_WHAT YOU NEED TO DO_
Only the pictures are to be dropped, and the rest of the data should be copied exactly.

┄┄┄┄┄┄┄┄┄┄

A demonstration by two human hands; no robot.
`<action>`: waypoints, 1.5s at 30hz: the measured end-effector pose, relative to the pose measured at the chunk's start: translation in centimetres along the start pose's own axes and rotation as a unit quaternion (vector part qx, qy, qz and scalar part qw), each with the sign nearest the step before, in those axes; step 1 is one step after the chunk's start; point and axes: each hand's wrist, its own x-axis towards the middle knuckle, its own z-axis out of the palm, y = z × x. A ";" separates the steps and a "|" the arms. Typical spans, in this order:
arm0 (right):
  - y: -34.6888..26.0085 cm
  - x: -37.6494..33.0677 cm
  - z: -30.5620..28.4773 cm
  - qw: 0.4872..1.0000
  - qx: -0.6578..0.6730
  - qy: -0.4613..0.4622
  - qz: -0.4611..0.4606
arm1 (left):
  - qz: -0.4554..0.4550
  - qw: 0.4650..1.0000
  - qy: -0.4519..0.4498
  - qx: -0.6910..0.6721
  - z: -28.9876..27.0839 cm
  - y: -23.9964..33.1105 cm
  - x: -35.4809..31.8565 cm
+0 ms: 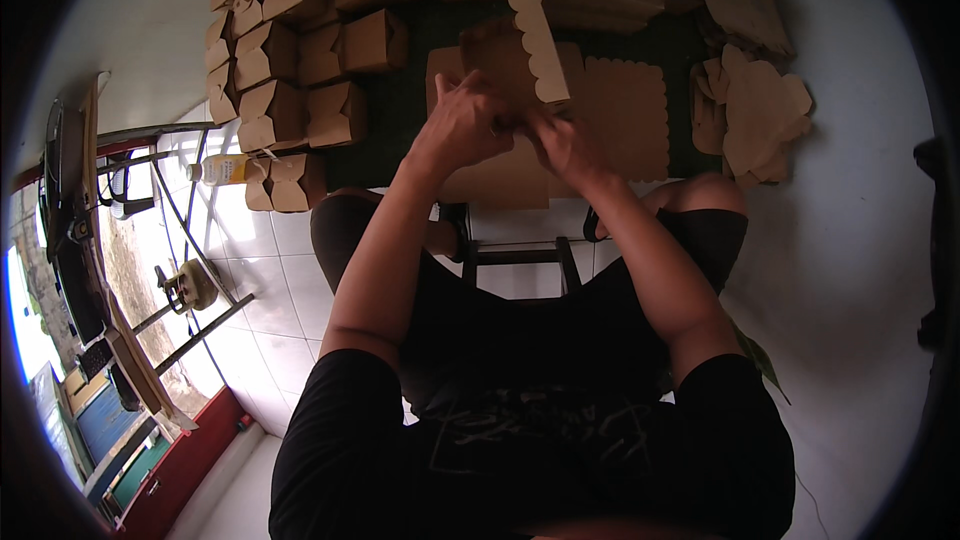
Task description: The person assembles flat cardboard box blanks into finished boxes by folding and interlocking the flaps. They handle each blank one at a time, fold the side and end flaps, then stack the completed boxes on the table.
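Left hand (462, 125) and right hand (568, 148) sit close at scalloped cardboard (538, 38), fingers curled; tips hidden, I can't tell their grip. Folded cartons (266, 58) conceal their insides.

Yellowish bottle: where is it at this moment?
In the head view, the yellowish bottle is at the left, beside the lowest of the folded brown boxes.
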 end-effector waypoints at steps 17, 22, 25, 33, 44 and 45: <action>-1.3 0.2 -1.2 0.999 0.040 -0.022 -0.010 | 0.020 0.983 0.181 -0.030 -1.2 -2.8 -0.1; -2.5 -0.1 -2.6 0.994 0.077 -0.081 -0.014 | -0.089 0.956 0.280 -0.026 -1.6 -4.9 0.8; -2.8 -0.2 -2.9 0.991 0.095 -0.091 -0.015 | -0.129 0.960 0.248 -0.027 -0.8 -4.9 0.7; -2.1 -0.1 -3.7 0.986 0.155 -0.059 -0.010 | -0.194 0.948 0.250 -0.020 0.3 -5.8 1.2; -2.8 0.1 -5.6 0.991 0.117 -0.045 -0.045 | -0.250 0.941 0.223 -0.042 0.1 -6.4 0.8; -3.1 0.0 -5.8 0.991 0.114 -0.043 -0.046 | -0.254 0.941 0.220 -0.036 0.0 -6.2 0.8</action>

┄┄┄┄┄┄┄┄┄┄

_ANSWER SPACE_
A demonstration by two human hands; no robot.
`<action>`: waypoints, 1.5s at 30hz: the measured end-effector pose, relative to the pose measured at the chunk's start: translation in centimetres along the start pose's own axes and rotation as a unit quaternion (vector part qx, qy, qz and scalar part qw), each with the sign nearest the step before, in those axes; step 1 is one step after the chunk's start; point and axes: each hand's wrist, its own x-axis towards the middle knuckle, its own z-axis out of the palm, y = z × x. A ";" separates the steps and a "|" the arms. Typical spans, in this order:
arm0 (right):
  - y: -34.6888..26.0085 cm
  - x: -37.6494..33.0677 cm
  - z: -30.5620..28.4773 cm
  - qw: 0.4872..1.0000
  - qx: -0.6578..0.6730
  - qy: -0.4613..0.4622
  - qz: -0.4611..0.4606
arm1 (left):
  - qz: -0.4554..0.4550
  - qw: 0.4650..1.0000
  - qy: -0.4519..0.4498
  - qx: -0.6910..0.6721
  - z: -28.9876..27.0839 cm
  - y: -23.9964..33.1105 cm
  - x: -35.4809..31.8565 cm
+0 ms: 
Task description: The person assembles flat cardboard box blanks into finished boxes by folding and interlocking the flaps. They handle each blank one at a time, fold the side and end flaps, then stack the completed boxes on the table.
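Left hand (462, 125) and right hand (568, 148) sit close at scalloped cardboard (538, 38), fingers curled; tips hidden, I can't tell their grip. Folded cartons (266, 58) conceal their insides.

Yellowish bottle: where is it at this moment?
In the head view, the yellowish bottle is at the left, beside the lowest of the folded brown boxes.
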 end-effector waypoints at steps 17, 22, 25, 33, 44 and 45: <action>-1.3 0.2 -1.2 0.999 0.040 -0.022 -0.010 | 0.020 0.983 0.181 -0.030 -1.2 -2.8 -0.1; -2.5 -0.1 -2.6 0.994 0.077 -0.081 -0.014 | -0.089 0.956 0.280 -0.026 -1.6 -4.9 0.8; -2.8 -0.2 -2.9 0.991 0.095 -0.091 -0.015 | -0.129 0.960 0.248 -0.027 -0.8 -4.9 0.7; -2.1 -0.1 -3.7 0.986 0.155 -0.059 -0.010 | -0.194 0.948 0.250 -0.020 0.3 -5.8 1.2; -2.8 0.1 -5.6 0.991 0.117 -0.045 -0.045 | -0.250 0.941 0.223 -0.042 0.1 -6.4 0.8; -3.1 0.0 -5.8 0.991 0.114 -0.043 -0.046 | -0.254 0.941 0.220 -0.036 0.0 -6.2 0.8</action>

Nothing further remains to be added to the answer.